Cloudkibo / KiboPush

0 stars 1 forks source link

Autoposting issue #8993

Open jekram opened 4 years ago

jekram commented 4 years ago

Autoposting issue

Pagename: Kiboalert jekram@hotmail.com

Getting only part of the tweet:

Screen Shot 2020-06-25 at 12 02 00 AM Screen Shot 2020-06-25 at 12 01 23 AM
AnishaChhatwani commented 4 years ago

When we fetch the metadata of the url using the library 'open-graph-scraper', we are not getting the metadata in response for some links. Instead, we are getting this response: { ogTitle: 'Bloomberg - Are you a robot?', ogImage: [] }

Locally, it gives the metadata in response. But on staging and production, it gives above response. I tried using another library to fetch the metadata but I still get the same response. So, it is probably the issue with the origin of the request. I googled this issue but couldn't find any solution. I have opened an issue on the github repository of open-graph-scraper: https://github.com/jshemas/openGraphScraper/issues/93 We have also posted this question on stackoverflow: https://stackoverflow.com/questions/62590220/getting-are-you-a-robot-response-when-trying-to-get-url-meta-using-open-graph

Waiting for response now

jekram commented 4 years ago

What is the difference when we call it locally or from staging or production? Is it not the same API?

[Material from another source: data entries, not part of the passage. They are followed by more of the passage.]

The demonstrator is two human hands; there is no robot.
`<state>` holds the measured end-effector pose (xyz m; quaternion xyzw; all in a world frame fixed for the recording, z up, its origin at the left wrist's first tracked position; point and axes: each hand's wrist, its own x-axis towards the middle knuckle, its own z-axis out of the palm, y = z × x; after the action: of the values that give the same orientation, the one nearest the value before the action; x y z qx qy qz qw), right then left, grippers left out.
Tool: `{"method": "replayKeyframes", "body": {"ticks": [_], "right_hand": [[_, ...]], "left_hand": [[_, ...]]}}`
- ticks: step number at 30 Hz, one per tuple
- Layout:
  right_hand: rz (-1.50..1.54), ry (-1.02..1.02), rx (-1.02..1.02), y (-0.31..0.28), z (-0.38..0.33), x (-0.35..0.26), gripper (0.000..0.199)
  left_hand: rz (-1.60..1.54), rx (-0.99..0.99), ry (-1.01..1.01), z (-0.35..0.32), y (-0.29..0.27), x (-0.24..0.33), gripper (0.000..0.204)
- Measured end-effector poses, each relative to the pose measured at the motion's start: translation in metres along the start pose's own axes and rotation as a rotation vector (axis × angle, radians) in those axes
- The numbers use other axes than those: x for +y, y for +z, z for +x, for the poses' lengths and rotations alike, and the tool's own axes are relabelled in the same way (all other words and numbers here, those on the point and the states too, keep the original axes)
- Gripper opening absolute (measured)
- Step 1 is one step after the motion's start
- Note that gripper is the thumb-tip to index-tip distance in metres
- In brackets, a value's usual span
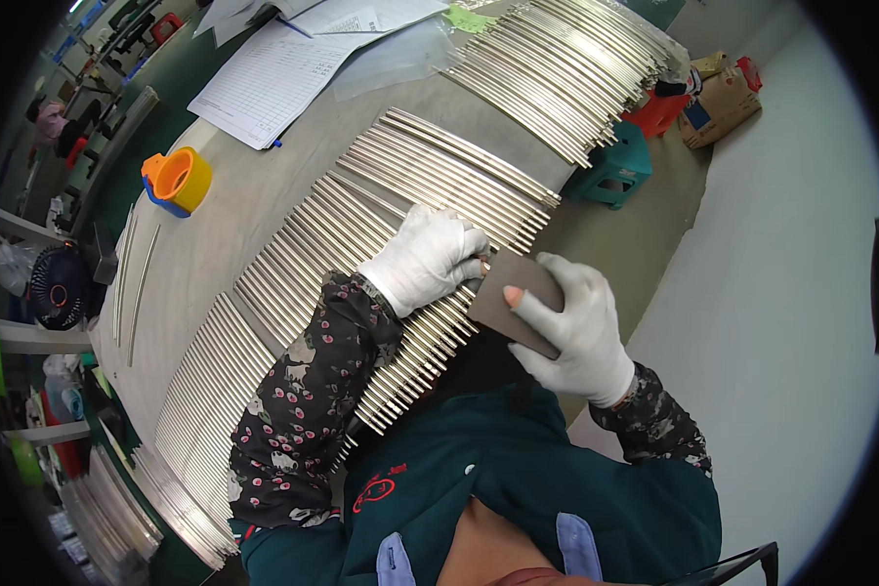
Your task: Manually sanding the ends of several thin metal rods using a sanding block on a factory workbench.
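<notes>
Many thin metal rods (361, 264) lie side by side in long rows on the tabletop (215, 225), with their ends at the near edge. My left hand (428, 256) in its white glove is curled down and pressed on the rod ends near that edge. My right hand (578, 327), gloved too, pinches a flat brown pad (511, 296) between thumb and fingers. The pad touches the rod ends just past the tabletop edge.

I think the rods could roll or slip off the near edge if I push too hard with the pad, because their ends stick out over it. One rod moving could knock the ones next to it out of line. The pad could also slip out of my pinch, since I hold it only by one side.

Another pile of rods (566, 78) sits at the far edge. Papers (273, 68) lie at the far left, and an orange tape roll (178, 180) is near the left edge. My own sleeve (313, 391) lies over some rods and hides them.
</notes>
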<state>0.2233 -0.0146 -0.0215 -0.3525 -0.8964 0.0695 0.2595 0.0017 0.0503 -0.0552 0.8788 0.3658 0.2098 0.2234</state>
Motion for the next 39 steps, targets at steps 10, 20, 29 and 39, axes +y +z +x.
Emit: {"method": "replayKeyframes", "body": {"ticks": [10,20,29,39], "right_hand": [[-0.191,0.108,0.084,0.001,-0.01,0.02,0.059],[-0.238,0.19,0.303,-0.01,-0.015,0.038,0.063],[-0.203,0.183,0.246,-0.006,-0.017,0.03,0.063],[0.087,0.059,0.09,-0.001,-0.01,-0.006,0.063]], "left_hand": [[0.015,0.069,0.086,-0.001,-0.001,-0.001,0.017],[0.408,0.286,0.0,-0.003,-0.008,0.018,0.018],[0.22,-0.25,-0.096,-0.012,-0.022,0.022,0.029],[0.009,0.07,0.016,-0.012,-0.001,0.011,0.02]]}}
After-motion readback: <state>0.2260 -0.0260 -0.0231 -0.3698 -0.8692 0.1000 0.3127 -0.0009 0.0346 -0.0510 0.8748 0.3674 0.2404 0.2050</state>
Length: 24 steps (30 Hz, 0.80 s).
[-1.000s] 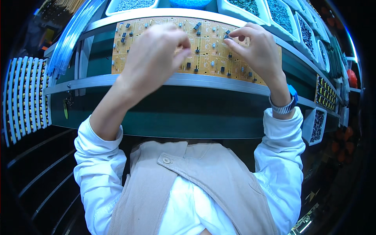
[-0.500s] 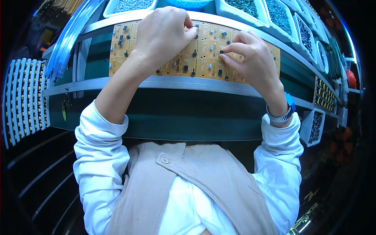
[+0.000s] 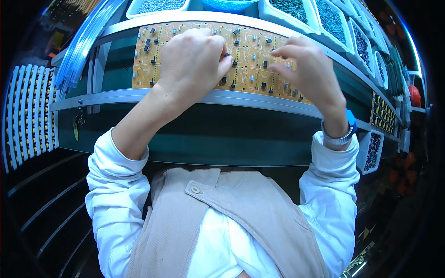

AnishaChhatwani commented 4 years ago

Yes, the API is the same. Just the origin of the request is different i.e. one is being called locally and other is being called from staging or production. Basically, the website is blocking us from scrapping it. I have got the following response and will do the solution suggested here today: Screen Shot 2020-06-29 at 9 28 39 AM

AnishaChhatwani commented 4 years ago

So, I spent alot of time on this issue today along with @ImranBinShoukat. Basically the issue is that some urls (e.g. bloomberg.com) are blocking our bot from getting their metadata. This happens when websites think that robots are trying to access their website. I don't know what behaviour causes this. We are able to get the meta data of most urls but just this bloomberg website is not allowing us to fetch its metadata. We tried to use proxy as suggested by the guy in github issue (screenshot provided in above comment) but couldn't succeed. We will have to create a separate proxy server and for that, we will have to fully understand how proxy servers work.